* **What needs to be done**: In the data that follows, count each line holding the string "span"; answer with the number only.

* **Data below**:

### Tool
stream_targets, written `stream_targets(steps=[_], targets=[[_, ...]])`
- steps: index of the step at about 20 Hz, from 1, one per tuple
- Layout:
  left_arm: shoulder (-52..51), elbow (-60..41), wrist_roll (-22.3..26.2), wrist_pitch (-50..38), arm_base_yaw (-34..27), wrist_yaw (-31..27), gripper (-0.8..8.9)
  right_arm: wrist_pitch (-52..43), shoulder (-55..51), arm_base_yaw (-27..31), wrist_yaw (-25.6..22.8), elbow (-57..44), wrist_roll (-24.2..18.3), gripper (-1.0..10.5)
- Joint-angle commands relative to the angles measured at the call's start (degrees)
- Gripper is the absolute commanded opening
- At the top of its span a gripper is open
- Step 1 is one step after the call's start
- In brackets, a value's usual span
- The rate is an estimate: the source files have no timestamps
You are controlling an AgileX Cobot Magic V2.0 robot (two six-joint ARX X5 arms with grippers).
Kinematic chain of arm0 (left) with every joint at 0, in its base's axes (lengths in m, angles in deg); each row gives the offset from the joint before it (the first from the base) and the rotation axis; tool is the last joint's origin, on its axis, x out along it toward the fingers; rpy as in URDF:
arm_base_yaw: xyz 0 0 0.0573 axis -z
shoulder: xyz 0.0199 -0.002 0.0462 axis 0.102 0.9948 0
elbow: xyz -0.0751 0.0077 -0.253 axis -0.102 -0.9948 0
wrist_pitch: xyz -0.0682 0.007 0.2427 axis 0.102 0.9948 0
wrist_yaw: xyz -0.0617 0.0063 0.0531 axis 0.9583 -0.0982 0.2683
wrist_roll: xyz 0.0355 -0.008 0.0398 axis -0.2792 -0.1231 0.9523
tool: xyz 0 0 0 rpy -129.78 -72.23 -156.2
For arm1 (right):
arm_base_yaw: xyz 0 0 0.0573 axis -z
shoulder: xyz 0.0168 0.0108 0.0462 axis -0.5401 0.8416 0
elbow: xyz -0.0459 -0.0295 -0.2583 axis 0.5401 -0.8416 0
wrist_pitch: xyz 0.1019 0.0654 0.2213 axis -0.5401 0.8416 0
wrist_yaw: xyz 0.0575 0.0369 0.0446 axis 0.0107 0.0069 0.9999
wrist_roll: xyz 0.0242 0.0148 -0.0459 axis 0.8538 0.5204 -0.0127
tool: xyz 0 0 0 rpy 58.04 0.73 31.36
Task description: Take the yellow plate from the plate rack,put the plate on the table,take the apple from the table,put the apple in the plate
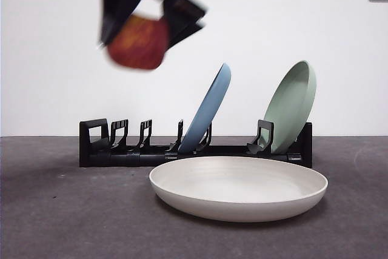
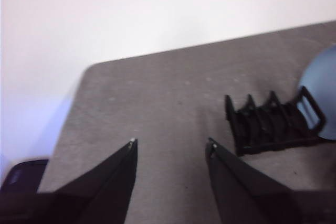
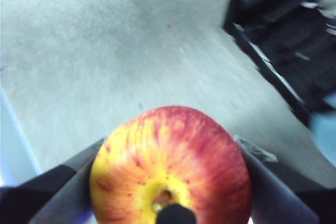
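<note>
The cream yellow plate lies flat on the table in front of the plate rack. My right gripper is shut on the red and yellow apple and holds it high in the air, above the rack's left end and left of the plate; the front view blurs it. The right wrist view shows the apple between the jaws, with the rack beyond. My left gripper is open and empty over bare table, with the rack off to one side.
A blue plate and a pale green plate stand tilted in the rack behind the cream plate. The blue plate's edge shows in the left wrist view. The table's far edge meets a white wall.
</note>
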Motion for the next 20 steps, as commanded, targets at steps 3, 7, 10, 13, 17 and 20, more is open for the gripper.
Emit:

* **Solution for this exercise**: 2